Task description
Leave the images aside and repeat the whole listing exactly.

--- Dataset extract ---

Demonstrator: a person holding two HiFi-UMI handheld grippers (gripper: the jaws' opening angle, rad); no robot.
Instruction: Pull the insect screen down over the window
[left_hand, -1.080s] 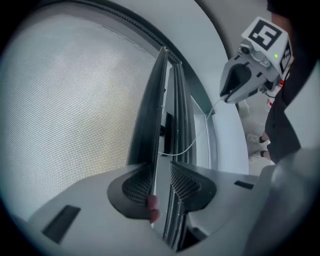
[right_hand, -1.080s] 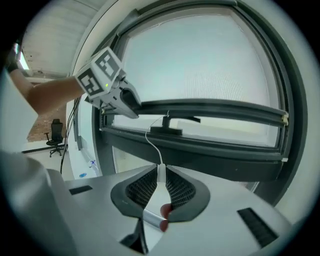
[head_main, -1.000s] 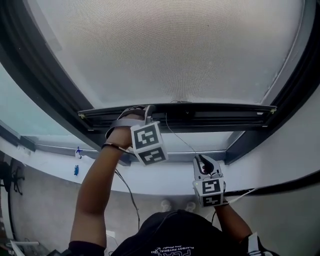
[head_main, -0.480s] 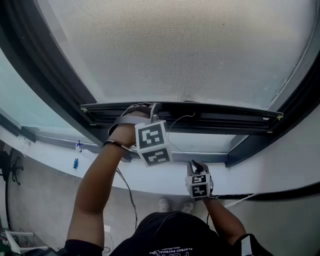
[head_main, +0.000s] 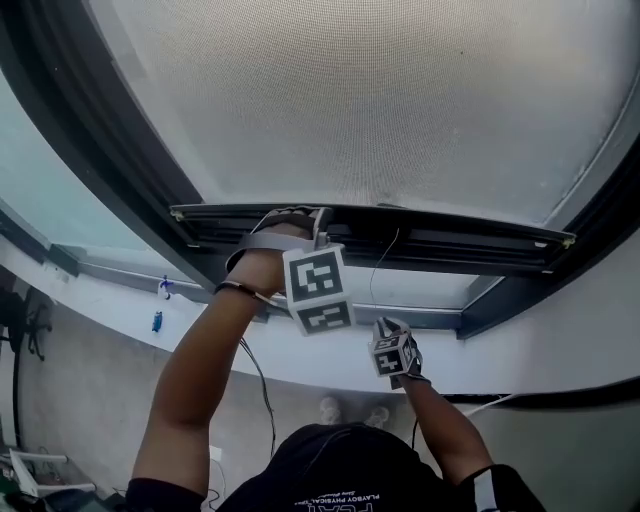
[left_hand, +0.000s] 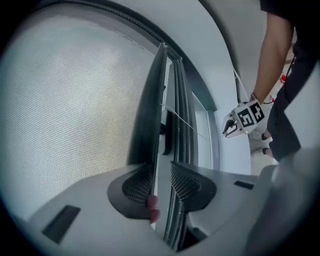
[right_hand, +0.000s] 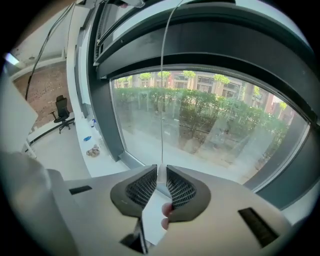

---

Answer space
Demonstrator: a person holding two HiFi-UMI handheld grippers (gripper: the jaws' opening angle, rad); no robot.
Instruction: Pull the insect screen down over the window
[left_hand, -1.080s] 
[right_hand, -1.080s] 
[head_main, -1.000s] 
[head_main, -0.480s] 
[head_main, +0.000s] 
[left_hand, +0.000s] 
[right_hand, +0.000s] 

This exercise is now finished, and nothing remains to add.